Los derechos humanos
Para la democracia, los derechos humanos son violados cuando se violan las leyes.
Para el comunismo, los derechos humanos son violados cumpliendo las leyes.
El Estado
Para la democracia, el Estado le reconoce al hombre el máximo campo de desenvolvimiento, pues confía en que aquel hará buen uso de su libertad. El Estado democrático se asienta en la virtud.
Para el comunismo, el Estado está entretejido por estructuras de desconfianza y temor hacia la libertad. Multiplica sus leyes, reglamentos, órdenes, prohibiciones y penas: lo encarrila todo. Vive un perpetuo crecimiento canceroso. El Estado totalitario se asienta en la fuerza.
El poder
Para la democracia, el poder reside en el pueblo, "quien -como dice nuestra ley fundamental- no delibera ni gobierna sino por medio de sus representantes y autoridades creadas por esta Constitución". La democracia no coloca a todos los hombres en el mismo nivel de poder, pero sí en el mismo nivel de dignidad y de valor como seres humanos.
Para el comunismo, el poder está en manos del "proletariado", aunque no quede bien definido qué es el proletariado, y en la realidad sea ejercido por una minoría selecta digitada por el Partido.
El individuo
Para la democracia, el individuo es quien puede ofrecer testimonio seguro de la justicia de una ley, porque en él y sólo en él es donde podemos hallar el fundamento de toda evidencia. El manantial de las corrientes dinámicas y creadoras de la especie humana fluye en el individuo y en él brota. El liberalismo está fundado sobre "la noción del valor absoluto de la personalidad, la dignidad y la excelencia humanas".

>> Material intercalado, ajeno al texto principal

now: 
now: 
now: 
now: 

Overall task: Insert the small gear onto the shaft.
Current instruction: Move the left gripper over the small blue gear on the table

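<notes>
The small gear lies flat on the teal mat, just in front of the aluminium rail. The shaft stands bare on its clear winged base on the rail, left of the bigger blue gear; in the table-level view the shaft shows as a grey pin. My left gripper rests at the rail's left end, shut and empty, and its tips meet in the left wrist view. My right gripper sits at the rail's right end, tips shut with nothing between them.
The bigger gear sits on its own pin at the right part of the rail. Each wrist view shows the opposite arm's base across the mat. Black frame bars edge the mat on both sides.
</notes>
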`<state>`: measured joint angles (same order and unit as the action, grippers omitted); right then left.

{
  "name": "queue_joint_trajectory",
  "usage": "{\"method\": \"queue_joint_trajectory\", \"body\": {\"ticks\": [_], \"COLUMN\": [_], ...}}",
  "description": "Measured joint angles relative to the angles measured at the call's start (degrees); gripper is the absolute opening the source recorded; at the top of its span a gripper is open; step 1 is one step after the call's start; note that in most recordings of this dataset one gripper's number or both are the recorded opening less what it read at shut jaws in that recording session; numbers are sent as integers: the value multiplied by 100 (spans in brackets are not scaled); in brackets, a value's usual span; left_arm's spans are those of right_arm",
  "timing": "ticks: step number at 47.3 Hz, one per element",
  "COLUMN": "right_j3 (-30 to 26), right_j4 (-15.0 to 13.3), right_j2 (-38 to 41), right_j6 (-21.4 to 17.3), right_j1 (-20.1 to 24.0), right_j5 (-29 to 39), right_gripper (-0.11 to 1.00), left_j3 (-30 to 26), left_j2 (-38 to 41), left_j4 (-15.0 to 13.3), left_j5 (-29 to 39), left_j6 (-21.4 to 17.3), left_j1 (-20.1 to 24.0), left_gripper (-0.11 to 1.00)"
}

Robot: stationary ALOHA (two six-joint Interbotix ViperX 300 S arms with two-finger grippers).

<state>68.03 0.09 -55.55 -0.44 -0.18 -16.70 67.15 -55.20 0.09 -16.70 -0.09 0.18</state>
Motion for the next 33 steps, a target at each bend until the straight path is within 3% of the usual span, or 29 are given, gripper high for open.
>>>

Para el comunismo, el individuo es eclipsado por la masa. Y el individualismo fue convertido por la propaganda marxista en sinónimo de egoísmo, codicia, soberbia, falta de caridad y amor al prójimo.
La educación
Para la democracia, la educación es fundamental, ya que sólo a través de ésta el ser humano biológico alcanza a un tiempo autoconsciencia y visión objetivante; captación del mundo externo y captación de los valores: comprensión de las leyes naturales y de las relaciones de convivencia; distinción entre el pensamiento lírico y el pensamiento válido. La democracia se apoya en ese ser. Ella cre que la inteligencia humana es atraída por la verdad, aunque admite el error, no sólo como posible, sino aun como natural. Cree que la inteligencia humana es capaz de desenmascarar todo interés y que la verdad es implacable, hasta en cada uno de nosotros.

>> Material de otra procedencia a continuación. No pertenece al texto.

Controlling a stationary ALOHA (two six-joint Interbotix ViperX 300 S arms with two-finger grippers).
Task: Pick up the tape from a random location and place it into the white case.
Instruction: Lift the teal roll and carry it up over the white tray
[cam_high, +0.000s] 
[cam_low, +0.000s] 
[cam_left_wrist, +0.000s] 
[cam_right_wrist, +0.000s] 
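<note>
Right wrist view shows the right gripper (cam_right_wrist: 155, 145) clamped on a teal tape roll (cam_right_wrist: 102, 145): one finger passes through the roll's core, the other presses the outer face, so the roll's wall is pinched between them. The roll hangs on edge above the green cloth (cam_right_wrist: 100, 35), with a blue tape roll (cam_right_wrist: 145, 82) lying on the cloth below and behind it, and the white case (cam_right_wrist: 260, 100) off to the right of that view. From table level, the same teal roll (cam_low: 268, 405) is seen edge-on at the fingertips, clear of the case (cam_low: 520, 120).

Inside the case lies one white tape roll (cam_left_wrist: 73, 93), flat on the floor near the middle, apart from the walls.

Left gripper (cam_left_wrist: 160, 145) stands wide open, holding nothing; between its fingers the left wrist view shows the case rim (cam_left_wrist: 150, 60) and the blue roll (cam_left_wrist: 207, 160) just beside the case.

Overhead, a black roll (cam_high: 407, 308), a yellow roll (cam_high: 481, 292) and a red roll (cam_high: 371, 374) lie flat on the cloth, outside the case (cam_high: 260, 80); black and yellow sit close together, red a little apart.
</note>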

Para el comunismo, la educación consiste en difundir la ideología marxista. La formación del hombre no apunta al desarrollo de la personalidad individual, sino al moldeo de un eficiente instrumento de producción y consolidación del sistema. Toda proyección individual -que se aparte o cuestione los principios filosóficos del sistema soviético- es por definición falsa y atentatoria contra la seguridad del Estado.
La prensa
Para la democracia, la prensa es un poder real del hombre, como la palabra y la opinión. Apenas es concebible que se abuse de esa libertad pues todas las desviaciones de la verdad no se comprenden sino como errores accidentales, que no pueden torcer el curso de aquélla; además, los destinatarios también son inteligencias tendientes a la verdad y voluntades en busca del bien.
Para el comunismo, la prensa es un poder del Estado, que expresa lo que debe decirse. Se trata de una prensa manejada como cualquier rama de la administración pública. Los ministerios de propaganda son una típica creación de los Estados totalitarios: su plan es el de pensar y hacer pensar de acuerdo con la norma.